DIRECTIONS FOR THIS TASK:
The answer must consist only of the lines from the line with "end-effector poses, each" to the line with "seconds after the", both included, exactly as they stand below.

DATA BELOW:
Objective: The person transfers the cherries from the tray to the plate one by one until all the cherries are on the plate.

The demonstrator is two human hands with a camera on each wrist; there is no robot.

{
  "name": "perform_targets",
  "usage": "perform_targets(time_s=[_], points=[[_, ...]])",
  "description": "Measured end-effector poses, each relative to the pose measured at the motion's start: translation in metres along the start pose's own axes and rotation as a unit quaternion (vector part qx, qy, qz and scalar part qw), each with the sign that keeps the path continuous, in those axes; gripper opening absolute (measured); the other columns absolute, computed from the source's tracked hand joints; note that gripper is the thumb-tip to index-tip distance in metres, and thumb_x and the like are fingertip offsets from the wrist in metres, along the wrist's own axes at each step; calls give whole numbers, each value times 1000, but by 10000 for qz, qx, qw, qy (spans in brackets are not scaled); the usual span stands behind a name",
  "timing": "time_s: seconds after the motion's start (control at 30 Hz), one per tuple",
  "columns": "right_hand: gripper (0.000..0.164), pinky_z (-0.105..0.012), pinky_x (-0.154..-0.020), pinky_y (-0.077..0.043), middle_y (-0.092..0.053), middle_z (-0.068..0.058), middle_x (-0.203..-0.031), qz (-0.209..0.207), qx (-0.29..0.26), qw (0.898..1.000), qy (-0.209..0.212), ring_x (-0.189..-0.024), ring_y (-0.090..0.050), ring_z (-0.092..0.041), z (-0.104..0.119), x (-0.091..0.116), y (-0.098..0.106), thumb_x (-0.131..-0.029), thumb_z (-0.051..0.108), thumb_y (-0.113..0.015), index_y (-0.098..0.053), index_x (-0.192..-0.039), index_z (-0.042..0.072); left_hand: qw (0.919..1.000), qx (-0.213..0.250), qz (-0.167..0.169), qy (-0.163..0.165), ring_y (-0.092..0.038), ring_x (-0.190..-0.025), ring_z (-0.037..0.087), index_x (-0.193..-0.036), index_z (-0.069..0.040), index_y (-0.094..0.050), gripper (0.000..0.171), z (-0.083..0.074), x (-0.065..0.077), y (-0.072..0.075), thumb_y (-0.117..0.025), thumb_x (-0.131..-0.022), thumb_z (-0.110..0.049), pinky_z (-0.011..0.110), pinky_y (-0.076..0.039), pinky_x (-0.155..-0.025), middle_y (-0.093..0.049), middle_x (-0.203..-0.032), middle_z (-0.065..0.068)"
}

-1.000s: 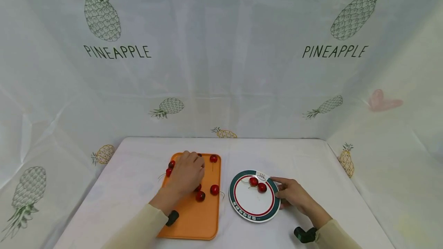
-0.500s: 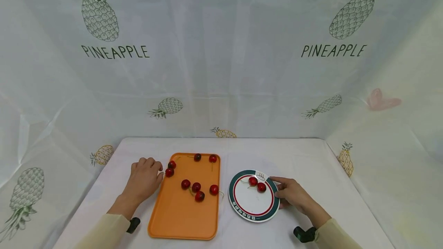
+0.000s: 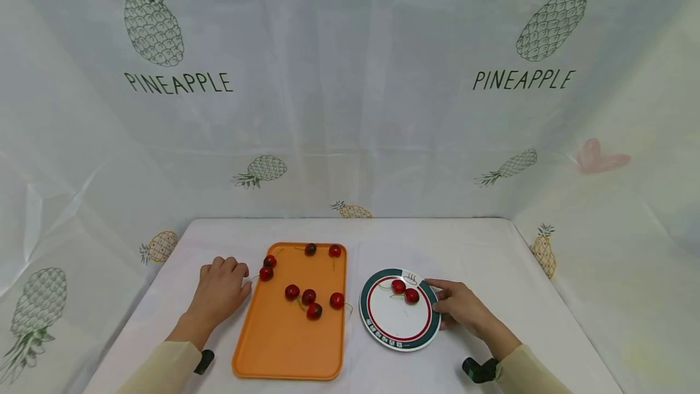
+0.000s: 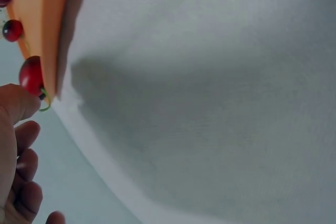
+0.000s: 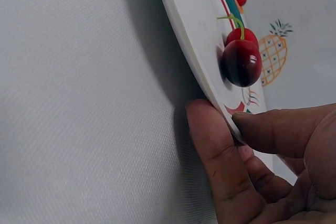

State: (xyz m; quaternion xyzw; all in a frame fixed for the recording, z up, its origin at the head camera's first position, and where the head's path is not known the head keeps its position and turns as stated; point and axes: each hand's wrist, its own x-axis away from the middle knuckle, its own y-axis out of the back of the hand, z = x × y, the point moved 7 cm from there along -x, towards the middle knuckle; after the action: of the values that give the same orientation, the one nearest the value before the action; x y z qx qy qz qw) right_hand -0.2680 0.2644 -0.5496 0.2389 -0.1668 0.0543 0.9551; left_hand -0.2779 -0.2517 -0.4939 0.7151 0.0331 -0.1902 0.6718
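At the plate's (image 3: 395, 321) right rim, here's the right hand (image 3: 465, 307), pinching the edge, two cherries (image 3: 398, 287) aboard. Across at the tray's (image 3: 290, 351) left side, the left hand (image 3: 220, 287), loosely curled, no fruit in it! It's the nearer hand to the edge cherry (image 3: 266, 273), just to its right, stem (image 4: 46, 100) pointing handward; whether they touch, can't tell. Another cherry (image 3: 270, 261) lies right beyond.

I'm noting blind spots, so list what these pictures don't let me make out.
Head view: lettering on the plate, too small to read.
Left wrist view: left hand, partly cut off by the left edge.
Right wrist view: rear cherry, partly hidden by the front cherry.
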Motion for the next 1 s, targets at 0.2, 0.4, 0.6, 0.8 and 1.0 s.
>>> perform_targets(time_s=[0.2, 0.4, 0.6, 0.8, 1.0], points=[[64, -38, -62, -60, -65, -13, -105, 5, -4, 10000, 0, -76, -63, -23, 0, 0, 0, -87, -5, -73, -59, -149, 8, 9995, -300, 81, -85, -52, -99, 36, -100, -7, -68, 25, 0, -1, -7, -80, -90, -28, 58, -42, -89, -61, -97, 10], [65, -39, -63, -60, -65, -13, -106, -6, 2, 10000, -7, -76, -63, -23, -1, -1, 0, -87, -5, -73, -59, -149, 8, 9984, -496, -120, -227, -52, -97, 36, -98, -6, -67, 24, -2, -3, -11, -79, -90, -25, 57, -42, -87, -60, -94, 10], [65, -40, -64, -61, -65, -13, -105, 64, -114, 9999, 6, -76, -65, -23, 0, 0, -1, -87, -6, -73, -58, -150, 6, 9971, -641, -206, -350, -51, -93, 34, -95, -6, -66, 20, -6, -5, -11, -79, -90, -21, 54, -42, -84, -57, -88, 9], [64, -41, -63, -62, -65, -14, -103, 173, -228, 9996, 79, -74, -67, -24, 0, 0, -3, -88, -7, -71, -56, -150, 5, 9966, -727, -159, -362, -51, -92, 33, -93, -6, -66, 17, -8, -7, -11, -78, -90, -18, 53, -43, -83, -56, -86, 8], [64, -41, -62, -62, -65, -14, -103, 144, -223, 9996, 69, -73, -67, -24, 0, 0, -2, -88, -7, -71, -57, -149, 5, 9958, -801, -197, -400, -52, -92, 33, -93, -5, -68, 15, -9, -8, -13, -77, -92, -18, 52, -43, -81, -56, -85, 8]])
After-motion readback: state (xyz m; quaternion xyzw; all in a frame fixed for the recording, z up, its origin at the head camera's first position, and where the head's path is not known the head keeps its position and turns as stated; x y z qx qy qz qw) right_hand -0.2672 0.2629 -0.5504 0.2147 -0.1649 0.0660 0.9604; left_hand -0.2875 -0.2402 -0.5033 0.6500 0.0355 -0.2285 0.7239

RESULT OF THE EXERCISE:
  "description": "Measured end-effector poses, each relative to the pose measured at the motion's start: translation in metres along the start pose's own axes and rotation as a unit quaternion (vector part qx, qy, qz and scalar part qw), each with the sign that keeps the path continuous, in those axes; gripper opening absolute (measured); the other columns absolute, computed from the source's tracked hand joints; note that gripper is the thumb-tip to index-tip distance in metres, and thumb_x and the like are fingertip offsets from the wrist in metres, along the wrist's own axes at each step; calls give whole numbers, each value times 1000, but by 10000 for qz, qx, qw, qy (spans in brackets are not scaled); the usual span stands behind a name",
  "timing": "time_s: seconds after the motion's start (control at 30 Hz), one per tuple",

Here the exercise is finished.